In a unanimous decision, the New Jersey Supreme Court recently ruled that the estate of a deceased spouse who died while her divorce matter was pending, was entitled to assert equitable claims against the surviving spouse. The case of Kay v. Kay, 405 N.J. Super 278 (App. Div. 2009), aff’d, ____ N.J. ___ (2010), was a logical extension of the Supreme Court's decision in Carr v. Carr, 120 N.J. 336 (1990) and a rejection of the case of Kruzdlo v. Kruzdlo, 251 N.J. Super. 70 (Ch. Div. 1990).

Mrs. and Mrs. Kay were married in 1973. It was a second marriage for both of them and each had children from their first marriages. There were no children born of this marriage. Mrs. Kay filed a complaint for divorce in July 2006, when she was 70 years old. Mr. Kay was 83 years old. In August 2007, Mr. Kay died leaving a will with specific bequests to his grandchildren and a nephew, with the remainder of his estate devised to his brother. After Mr. Kay's death, Mrs. Kay withdrew assets from joint accounts which she owned with Mr. Kay, leaving Mr. Kay's estate with insufficient assets to pay for his burial or attorney's fees.

The executor of Mr. Kay's estate sought a constructive trust to prevent the unjust enrichment that would allegedly occur if Mrs. Kay retained marital property beneficially belonging to Mr. Kay. The trial court denied the estate leave to substitute for Mr. Kay and file amended pleadings, and it dismissed the divorce action. The trial court determined that the result of Mr. Kay's death required the divorce action to terminate and left his estate with no recourse, under a strict reading of the law. On appeal, Mr. Kay's estate successfully argued that the trial court should have accepted the pleadings and considered whether the equities arising from the facts alleged warranted relief.

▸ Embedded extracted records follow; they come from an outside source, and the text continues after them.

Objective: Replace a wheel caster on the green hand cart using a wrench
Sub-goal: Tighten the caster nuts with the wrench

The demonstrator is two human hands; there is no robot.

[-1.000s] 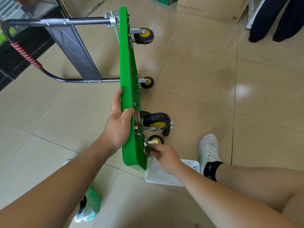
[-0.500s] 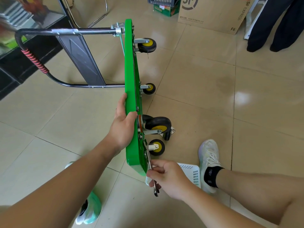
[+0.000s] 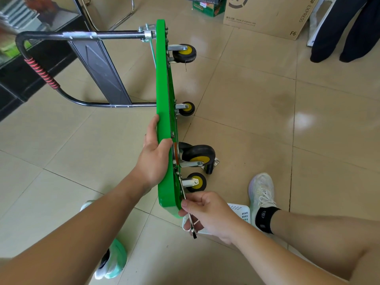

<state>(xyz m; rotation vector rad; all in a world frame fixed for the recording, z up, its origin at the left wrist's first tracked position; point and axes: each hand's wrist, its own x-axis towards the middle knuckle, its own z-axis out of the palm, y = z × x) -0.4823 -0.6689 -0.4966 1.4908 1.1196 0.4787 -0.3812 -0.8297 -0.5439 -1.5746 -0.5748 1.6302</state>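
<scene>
While the green hand cart (image 3: pixel 164 95) stands on its side edge on the tiled floor, wheels facing right and handle (image 3: pixel 41 76) stretching left, your left hand (image 3: pixel 153 161) grips the deck's near rim, thumb hooked over onto the underside. Your right hand (image 3: pixel 207 212) curls around a slim metal wrench (image 3: pixel 194 231) at the deck's nearest corner, its far end reaching toward the small yellow-hubbed caster (image 3: pixel 196 182). A larger black caster (image 3: pixel 198 155) sits just above. A white basket (image 3: pixel 240 211) lies beneath your right wrist.
</scene>
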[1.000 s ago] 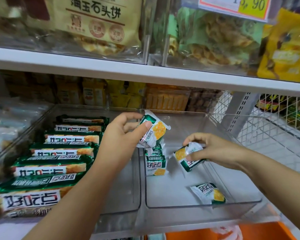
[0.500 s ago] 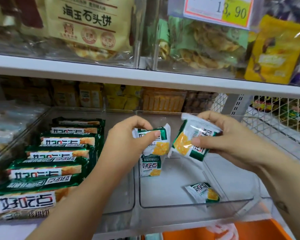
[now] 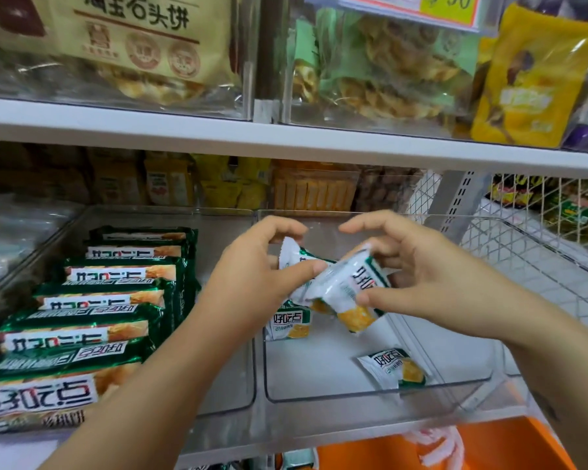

The Appellate Division relied upon the reasoning in Carr, infra, where the Supreme Court held that a surviving spouse could continue divorce litigation for the limited purpose of proving that the deceased spouse had diverted marital assets, because equity demanded that the innocent spouse have a forum through which to recover those assets for equitable distribution. The Supreme Court, in Kay, also rejected the holding of Kruzdlo, where it was held that the estate of a deceased spouse was not entitled to assert equitable claims against the marital estate sounding in constructive trust or unjust enrichment

The Kay case was, basically, a reverse-Carr case. In Carr, the surviving spouse sought equitable relief. In Kay, the estate of the deceased spouse sought similar relief. Just as in Carr, the Court commented on the anomalous results that might occur when the statutes governing equitable distribution and divorce collide with the probate statutes. The two separate statutory schemes sometimes leave one party with no statutory remedy through no fault of his or her own. In those cases, the Courts may fashion an equitable remedy.